**Task prompt**.
There is one span to output from the data below: the lines starting at the line with "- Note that" and ending at the line with "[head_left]". Output it exactly, ends included, nothing more.

**Records from a data source**.
__________
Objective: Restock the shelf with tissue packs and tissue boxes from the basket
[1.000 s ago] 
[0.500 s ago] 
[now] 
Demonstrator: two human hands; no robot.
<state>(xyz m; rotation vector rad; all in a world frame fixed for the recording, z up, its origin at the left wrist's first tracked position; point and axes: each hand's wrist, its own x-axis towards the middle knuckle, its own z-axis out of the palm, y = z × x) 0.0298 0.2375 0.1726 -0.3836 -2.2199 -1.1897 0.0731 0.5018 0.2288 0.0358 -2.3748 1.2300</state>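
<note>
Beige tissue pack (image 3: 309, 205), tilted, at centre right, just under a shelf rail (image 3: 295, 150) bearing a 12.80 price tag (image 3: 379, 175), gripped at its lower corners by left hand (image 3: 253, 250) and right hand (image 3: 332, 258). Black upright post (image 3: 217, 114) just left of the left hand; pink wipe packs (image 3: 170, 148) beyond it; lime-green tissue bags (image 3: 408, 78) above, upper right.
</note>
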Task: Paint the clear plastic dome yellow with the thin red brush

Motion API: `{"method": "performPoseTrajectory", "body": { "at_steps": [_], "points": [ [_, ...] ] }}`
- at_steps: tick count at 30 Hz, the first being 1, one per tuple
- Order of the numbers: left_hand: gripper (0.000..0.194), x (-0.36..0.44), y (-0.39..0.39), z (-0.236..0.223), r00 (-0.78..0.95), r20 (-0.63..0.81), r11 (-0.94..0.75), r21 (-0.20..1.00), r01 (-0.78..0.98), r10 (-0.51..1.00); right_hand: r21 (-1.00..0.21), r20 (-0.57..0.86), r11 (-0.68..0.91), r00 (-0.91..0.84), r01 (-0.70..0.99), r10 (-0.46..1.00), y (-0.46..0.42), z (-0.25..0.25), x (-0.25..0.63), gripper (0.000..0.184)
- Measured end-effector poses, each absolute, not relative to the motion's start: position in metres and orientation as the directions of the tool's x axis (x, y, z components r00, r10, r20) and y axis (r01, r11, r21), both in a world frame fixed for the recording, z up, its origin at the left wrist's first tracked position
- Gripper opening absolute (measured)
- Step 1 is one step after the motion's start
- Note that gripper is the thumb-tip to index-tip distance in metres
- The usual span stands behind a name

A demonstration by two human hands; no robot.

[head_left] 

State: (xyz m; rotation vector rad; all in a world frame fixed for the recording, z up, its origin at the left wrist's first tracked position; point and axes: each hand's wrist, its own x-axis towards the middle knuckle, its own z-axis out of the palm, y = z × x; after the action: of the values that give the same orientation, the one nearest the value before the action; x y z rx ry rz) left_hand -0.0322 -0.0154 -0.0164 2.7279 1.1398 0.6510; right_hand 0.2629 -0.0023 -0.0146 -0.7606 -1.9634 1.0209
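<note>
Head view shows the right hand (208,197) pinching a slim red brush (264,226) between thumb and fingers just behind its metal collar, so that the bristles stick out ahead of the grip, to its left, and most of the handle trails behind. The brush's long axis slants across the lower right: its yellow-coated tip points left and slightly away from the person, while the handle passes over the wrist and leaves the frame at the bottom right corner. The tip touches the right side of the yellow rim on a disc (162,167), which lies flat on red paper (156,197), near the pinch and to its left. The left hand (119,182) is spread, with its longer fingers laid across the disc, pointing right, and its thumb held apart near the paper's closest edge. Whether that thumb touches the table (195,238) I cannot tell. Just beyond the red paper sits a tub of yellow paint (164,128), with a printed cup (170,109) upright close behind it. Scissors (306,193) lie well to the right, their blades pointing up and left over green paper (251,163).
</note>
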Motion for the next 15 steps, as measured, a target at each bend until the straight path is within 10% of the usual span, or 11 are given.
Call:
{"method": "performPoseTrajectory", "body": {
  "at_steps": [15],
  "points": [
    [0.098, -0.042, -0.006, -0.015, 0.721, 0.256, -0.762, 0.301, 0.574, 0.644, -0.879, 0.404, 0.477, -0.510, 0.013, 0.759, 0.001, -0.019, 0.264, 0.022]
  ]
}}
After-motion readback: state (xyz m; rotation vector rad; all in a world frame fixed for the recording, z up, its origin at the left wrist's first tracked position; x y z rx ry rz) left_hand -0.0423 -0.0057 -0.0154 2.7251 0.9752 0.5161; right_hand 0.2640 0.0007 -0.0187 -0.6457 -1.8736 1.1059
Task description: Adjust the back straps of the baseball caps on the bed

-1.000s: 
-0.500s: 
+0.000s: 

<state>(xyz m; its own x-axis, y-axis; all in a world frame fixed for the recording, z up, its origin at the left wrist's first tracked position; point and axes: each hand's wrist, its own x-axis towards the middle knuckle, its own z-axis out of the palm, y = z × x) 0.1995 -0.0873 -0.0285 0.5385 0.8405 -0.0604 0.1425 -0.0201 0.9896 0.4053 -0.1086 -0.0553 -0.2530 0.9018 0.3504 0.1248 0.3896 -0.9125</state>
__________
**Exercise output**.
- Note that gripper is the thumb-tip to index-tip distance in metres
- The usual span stands behind a name

A demonstration by two human hands; no robot.

[head_left] 

The required output has now been supplied.